The third track “Hidden Cost” deals more directly with the idea of how our attention is often treated as a commodity to be used by technology. The first lines introduce that the most directly: “The attention you pay, all the words you might say, all just piss in the wind.” The whole song is a fairly pessimistic take on how we don’t realize that the distractions of modern entertainment incur the cost that we don’t factor in – namely our time, which is something that we can spend, but never get back.
The album’s last track “Divide By One” concerns how, at least in the United States, people are willing to do damage to the greater good as long as they can maintain their own individual comfort. The line in the first verse “Fortify in unity, but everything divides by one” introduces this idea in an indirect way. Many of the lyrics also deal with the prospect that if we continue to prioritize our own individual comfort and preferences over communal progress, we’ll approach a point of no return where we can’t fix serious crises that threaten us. The climate crisis is the most immediate threat that comes to mind.

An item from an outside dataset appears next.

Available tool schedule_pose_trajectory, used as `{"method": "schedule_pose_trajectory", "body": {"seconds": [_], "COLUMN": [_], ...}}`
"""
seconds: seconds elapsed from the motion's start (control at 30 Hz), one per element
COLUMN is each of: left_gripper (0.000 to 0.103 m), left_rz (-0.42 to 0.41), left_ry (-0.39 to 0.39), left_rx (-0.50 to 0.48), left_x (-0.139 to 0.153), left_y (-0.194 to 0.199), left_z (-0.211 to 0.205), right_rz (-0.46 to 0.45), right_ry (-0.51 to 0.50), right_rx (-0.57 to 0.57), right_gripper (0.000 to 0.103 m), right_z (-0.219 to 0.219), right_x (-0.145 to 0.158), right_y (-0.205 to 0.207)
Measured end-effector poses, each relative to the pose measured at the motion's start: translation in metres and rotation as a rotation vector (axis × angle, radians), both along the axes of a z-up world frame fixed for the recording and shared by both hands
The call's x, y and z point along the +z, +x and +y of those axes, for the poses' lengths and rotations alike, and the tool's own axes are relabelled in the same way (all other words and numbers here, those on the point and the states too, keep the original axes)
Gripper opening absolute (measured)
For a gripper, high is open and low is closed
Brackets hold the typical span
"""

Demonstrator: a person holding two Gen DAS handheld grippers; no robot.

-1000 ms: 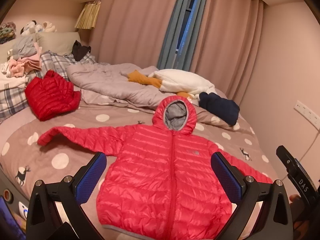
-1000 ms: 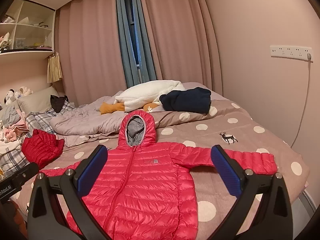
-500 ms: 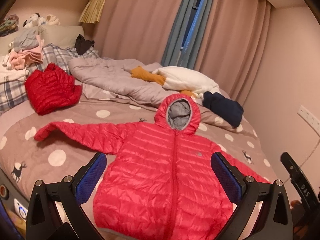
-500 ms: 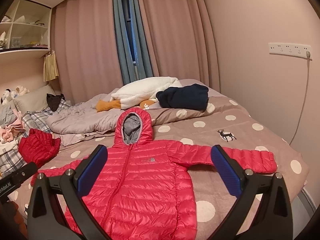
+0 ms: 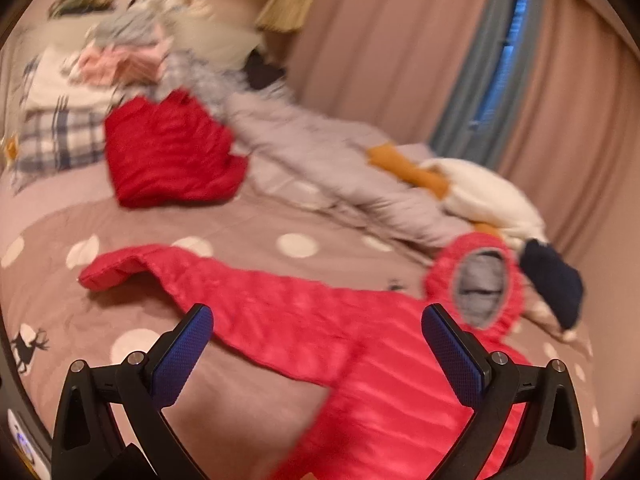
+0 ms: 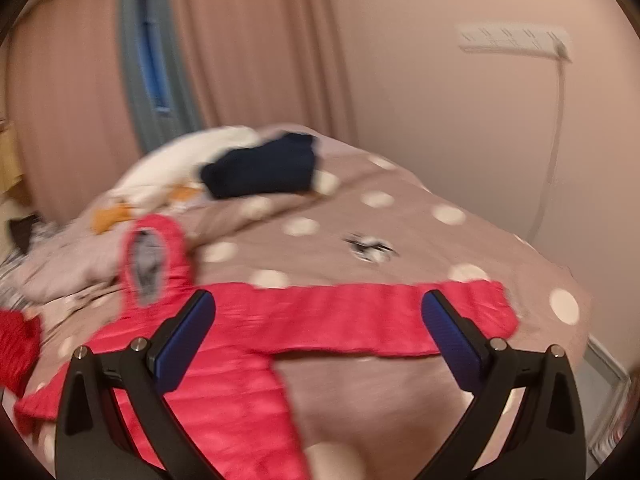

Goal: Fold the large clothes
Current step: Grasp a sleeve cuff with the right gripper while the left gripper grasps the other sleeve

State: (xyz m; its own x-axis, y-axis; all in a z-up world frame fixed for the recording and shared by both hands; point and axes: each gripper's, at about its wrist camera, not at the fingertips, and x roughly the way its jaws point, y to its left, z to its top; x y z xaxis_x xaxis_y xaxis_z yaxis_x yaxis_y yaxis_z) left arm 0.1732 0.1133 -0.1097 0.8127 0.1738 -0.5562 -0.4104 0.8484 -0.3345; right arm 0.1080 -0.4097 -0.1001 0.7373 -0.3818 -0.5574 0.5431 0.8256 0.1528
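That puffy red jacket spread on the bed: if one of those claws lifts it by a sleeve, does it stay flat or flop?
Probably flops: the jacket is soft quilted fabric lying limp on the bed, so the body would hang and drag behind the sleeve. It looks puffy, so likely light for its size. The shiny shell may slip between open jaws unless pinched firmly.

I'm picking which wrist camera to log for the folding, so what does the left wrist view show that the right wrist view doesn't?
Only the left wrist view shows the jacket's left sleeve, the plaid bedding and the pile of clothes. Only the right wrist view shows the right sleeve and the wall socket strip. Both show the red hooded jacket, the second red jacket, the navy garment, the polka-dot bedspread and open grippers: left, right.
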Motion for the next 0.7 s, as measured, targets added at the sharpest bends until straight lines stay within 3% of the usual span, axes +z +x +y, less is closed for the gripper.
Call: {"method": "schedule_pose_trajectory", "body": {"seconds": [0.13,0.23,0.33,0.4,0.5,0.63,0.7], "left_gripper": [0.103,0.103,0.103,0.103,0.101,0.094,0.082], "left_rz": [0.103,0.172,0.141,0.129,0.121,0.145,0.103], "left_ry": [-0.031,-0.123,-0.244,-0.296,-0.288,-0.321,-0.345], "left_rx": [0.176,0.267,0.266,0.275,0.216,0.232,0.278], "left_x": [-0.045,-0.076,-0.100,-0.111,-0.119,-0.134,-0.134], "left_y": [0.021,0.027,0.028,0.029,0.039,0.044,0.035], "left_z": [0.052,0.091,0.120,0.131,0.139,0.152,0.157], "right_rz": [0.068,0.061,0.038,0.026,-0.008,-0.094,-0.120], "right_ry": [0.136,0.271,0.388,0.414,0.460,0.629,0.677], "right_rx": [-0.169,-0.246,-0.315,-0.339,-0.406,-0.468,-0.490], "right_gripper": [0.103,0.103,0.103,0.103,0.103,0.103,0.103], "right_z": [-0.071,-0.109,-0.137,-0.147,-0.166,-0.182,-0.185], "right_x": [-0.042,-0.068,-0.088,-0.094,-0.103,-0.124,-0.132], "right_y": [0.006,-0.001,-0.010,-0.018,-0.031,-0.054,-0.060]}}
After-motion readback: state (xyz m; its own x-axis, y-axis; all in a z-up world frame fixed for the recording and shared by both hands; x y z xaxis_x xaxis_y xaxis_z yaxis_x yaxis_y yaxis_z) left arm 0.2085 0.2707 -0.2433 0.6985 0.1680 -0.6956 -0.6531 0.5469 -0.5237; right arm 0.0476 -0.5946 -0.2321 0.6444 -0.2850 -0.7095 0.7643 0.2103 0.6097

𝐹𝑟𝑜𝑚 𝑎𝑛 𝑖𝑛𝑠𝑡𝑟𝑢𝑚𝑒𝑛𝑡𝑎𝑙 𝑝𝑒𝑟𝑠𝑝𝑒𝑐𝑡𝑖𝑣𝑒, 𝑤𝑒’𝑟𝑒 𝑎𝑙𝑙 𝑖𝑛𝑡𝑒𝑟𝑒𝑠𝑡𝑒𝑑 𝑖𝑛 𝑎𝑔𝑔𝑟𝑒𝑠𝑠𝑖𝑣𝑒 𝑚𝑢𝑠𝑖𝑐 𝑡ℎ𝑎𝑡’𝑠 𝑐𝑜𝑚𝑝𝑙𝑒𝑥 𝑎𝑛𝑑 𝑝𝑢𝑠ℎ𝑒𝑠 𝑏𝑜𝑢𝑛𝑑𝑎𝑟𝑖𝑒𝑠.
We’re definitely not as aggressive as, say, a metal band, but we wanted elements of noisiness and aggression on the album. For song structures, you won’t hear a lot of “verse-chorus-verse” on the album, and we’re really interested in combining non-standard song structures with odd time signatures while maintaining an underlying groove. We’re really inspired by lots of Dischord and Desoto Records artists from the late 90’s and early 2000’s (Fugazi, Faraquet, Medications, Q and not U, Burning Airlines, Jawbox, Shiner, etc.) and I think many of those influences come through on the album with our own spin applied to it. Overall, we put a heavy emphasis on musicianship while trying to maintain musicality and flow throughout songs.